Description of the task: Filter this data down to the lines that hold "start", and copy them.

Data below:
★ ★ ★ ★ ★
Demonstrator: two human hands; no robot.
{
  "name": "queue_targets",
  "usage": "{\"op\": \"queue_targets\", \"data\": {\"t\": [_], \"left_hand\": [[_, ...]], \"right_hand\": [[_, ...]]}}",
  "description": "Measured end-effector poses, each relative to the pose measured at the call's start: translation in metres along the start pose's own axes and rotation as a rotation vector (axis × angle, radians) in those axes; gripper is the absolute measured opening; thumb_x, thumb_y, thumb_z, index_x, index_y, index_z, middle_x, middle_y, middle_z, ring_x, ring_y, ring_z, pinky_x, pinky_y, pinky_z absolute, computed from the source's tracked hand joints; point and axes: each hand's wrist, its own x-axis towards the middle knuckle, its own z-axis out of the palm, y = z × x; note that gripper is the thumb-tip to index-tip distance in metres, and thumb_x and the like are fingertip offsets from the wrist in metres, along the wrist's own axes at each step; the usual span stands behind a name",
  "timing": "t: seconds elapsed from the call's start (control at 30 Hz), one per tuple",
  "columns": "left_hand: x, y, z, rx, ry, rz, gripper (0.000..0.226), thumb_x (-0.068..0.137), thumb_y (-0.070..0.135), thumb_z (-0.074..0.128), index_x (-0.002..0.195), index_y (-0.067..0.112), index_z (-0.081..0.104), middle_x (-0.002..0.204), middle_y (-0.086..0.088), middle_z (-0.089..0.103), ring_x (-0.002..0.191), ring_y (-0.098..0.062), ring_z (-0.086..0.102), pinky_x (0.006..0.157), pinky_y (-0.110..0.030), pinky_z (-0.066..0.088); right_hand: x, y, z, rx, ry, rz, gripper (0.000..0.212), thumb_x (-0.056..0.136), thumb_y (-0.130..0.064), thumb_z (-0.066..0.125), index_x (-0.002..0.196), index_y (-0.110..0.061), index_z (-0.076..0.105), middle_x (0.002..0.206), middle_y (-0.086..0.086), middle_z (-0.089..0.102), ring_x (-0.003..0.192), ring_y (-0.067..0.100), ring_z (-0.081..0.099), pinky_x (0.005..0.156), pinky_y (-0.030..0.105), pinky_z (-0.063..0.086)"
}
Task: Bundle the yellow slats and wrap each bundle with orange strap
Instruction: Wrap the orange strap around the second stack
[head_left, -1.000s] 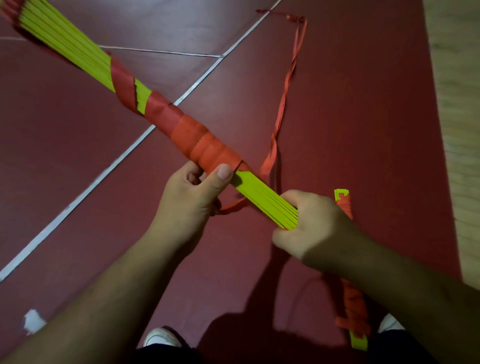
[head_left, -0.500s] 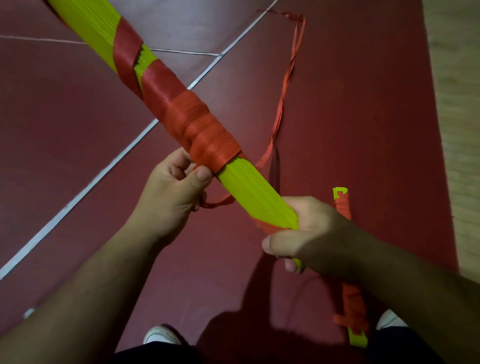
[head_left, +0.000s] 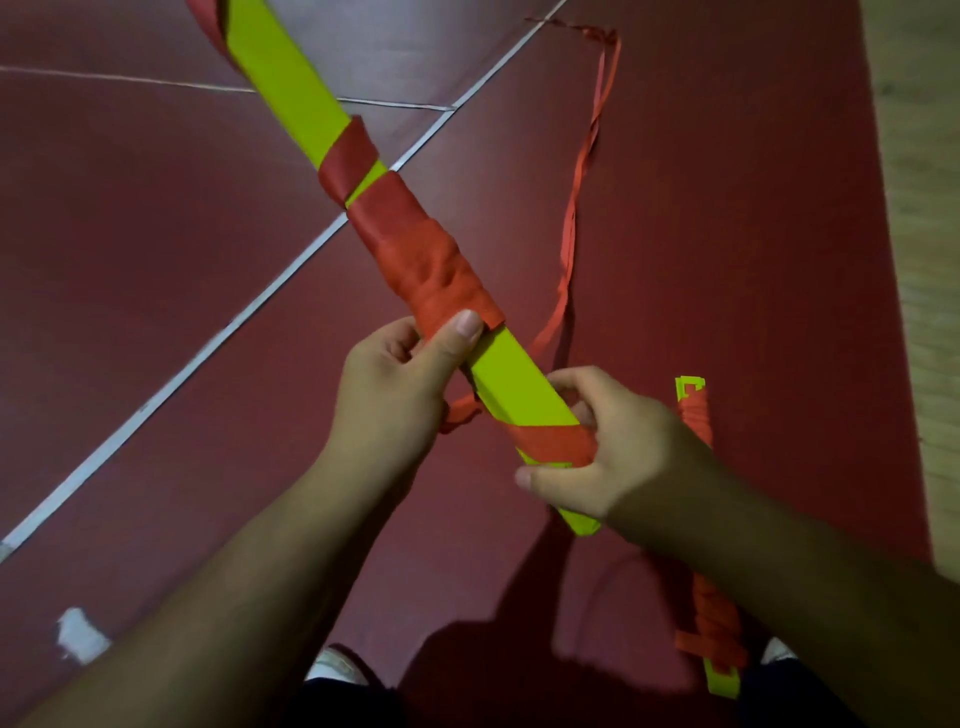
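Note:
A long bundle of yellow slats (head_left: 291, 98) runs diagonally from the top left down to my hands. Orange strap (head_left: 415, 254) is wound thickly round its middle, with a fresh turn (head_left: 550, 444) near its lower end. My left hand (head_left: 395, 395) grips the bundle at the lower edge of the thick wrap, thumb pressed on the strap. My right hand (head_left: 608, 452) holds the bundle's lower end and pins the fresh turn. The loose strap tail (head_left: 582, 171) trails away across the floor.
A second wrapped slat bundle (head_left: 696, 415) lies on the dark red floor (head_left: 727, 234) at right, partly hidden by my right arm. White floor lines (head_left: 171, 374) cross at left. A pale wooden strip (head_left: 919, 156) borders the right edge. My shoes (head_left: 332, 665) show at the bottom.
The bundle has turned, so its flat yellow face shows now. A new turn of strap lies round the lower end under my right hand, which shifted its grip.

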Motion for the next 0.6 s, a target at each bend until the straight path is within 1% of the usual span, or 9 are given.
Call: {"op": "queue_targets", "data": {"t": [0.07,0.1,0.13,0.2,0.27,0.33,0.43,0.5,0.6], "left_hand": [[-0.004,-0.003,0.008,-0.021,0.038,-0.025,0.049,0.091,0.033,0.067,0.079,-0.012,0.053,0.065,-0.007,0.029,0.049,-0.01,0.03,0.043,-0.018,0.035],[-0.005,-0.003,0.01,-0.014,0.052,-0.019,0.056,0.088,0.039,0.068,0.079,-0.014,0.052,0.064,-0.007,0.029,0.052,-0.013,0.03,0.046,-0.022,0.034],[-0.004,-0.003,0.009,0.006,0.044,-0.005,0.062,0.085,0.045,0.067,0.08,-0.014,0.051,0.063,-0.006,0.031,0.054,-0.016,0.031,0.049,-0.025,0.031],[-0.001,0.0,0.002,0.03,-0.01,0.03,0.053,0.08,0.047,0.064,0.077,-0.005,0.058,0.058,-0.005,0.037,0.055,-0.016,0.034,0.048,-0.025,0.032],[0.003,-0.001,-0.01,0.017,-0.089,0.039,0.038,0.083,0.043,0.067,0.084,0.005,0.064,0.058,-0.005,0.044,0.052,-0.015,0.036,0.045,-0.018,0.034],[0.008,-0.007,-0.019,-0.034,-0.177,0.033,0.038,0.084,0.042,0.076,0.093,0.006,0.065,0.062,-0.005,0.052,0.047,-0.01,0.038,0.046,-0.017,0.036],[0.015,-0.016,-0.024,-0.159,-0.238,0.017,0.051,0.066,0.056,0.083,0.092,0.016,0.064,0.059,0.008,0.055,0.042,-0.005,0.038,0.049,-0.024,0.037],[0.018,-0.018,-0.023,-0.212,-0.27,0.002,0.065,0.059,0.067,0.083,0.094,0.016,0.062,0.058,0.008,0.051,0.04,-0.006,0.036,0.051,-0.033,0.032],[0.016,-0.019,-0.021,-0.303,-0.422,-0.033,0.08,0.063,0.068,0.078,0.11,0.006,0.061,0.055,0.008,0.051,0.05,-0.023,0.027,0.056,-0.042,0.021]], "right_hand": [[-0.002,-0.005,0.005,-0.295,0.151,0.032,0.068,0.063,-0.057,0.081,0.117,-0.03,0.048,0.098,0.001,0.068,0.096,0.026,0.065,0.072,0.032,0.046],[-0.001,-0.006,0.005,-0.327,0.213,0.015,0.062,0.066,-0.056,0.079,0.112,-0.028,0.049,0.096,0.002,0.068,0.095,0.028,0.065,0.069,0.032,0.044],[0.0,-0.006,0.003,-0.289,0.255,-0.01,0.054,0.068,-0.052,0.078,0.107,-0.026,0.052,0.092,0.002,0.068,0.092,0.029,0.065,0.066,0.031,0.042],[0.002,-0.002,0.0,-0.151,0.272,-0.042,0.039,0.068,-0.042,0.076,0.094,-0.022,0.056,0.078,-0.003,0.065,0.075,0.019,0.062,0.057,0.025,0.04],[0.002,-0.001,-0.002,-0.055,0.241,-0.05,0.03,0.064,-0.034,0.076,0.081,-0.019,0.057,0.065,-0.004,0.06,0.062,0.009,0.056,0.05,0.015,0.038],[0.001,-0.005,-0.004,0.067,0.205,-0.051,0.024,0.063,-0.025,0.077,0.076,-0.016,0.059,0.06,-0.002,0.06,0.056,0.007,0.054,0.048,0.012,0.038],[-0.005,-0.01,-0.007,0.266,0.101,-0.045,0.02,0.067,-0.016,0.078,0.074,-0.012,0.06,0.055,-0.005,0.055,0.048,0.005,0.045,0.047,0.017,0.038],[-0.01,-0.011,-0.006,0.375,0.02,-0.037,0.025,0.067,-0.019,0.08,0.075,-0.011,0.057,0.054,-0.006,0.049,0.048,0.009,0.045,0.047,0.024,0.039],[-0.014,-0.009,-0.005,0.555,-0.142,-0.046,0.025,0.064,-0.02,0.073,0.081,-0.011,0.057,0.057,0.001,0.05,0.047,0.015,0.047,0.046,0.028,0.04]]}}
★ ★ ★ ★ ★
Exercise solution:
  "description": "Measured end-effector poses, each relative to the pose measured at the call's start: translation in metres along the start pose's own axes and rotation as a rotation vector (axis × angle, radians) in those axes; gripper is the absolute measured opening; thumb_x, thumb_y, thumb_z, index_x, index_y, index_z, middle_x, middle_y, middle_z, ring_x, ring_y, ring_z, pinky_x, pinky_y, pinky_z absolute, computed from the source's tracked hand joints; point and axes: each hand's wrist, its own x-axis towards the middle knuckle, its own z-axis out of the palm, y = z × x; note that gripper is the thumb-tip to index-tip distance in metres, and thumb_x and the like are fingertip offsets from the wrist in metres, along the wrist's own axes at each step; the usual span stands behind a name",
  "timing": "t: seconds elapsed from the call's start (control at 30 Hz), one per tuple",

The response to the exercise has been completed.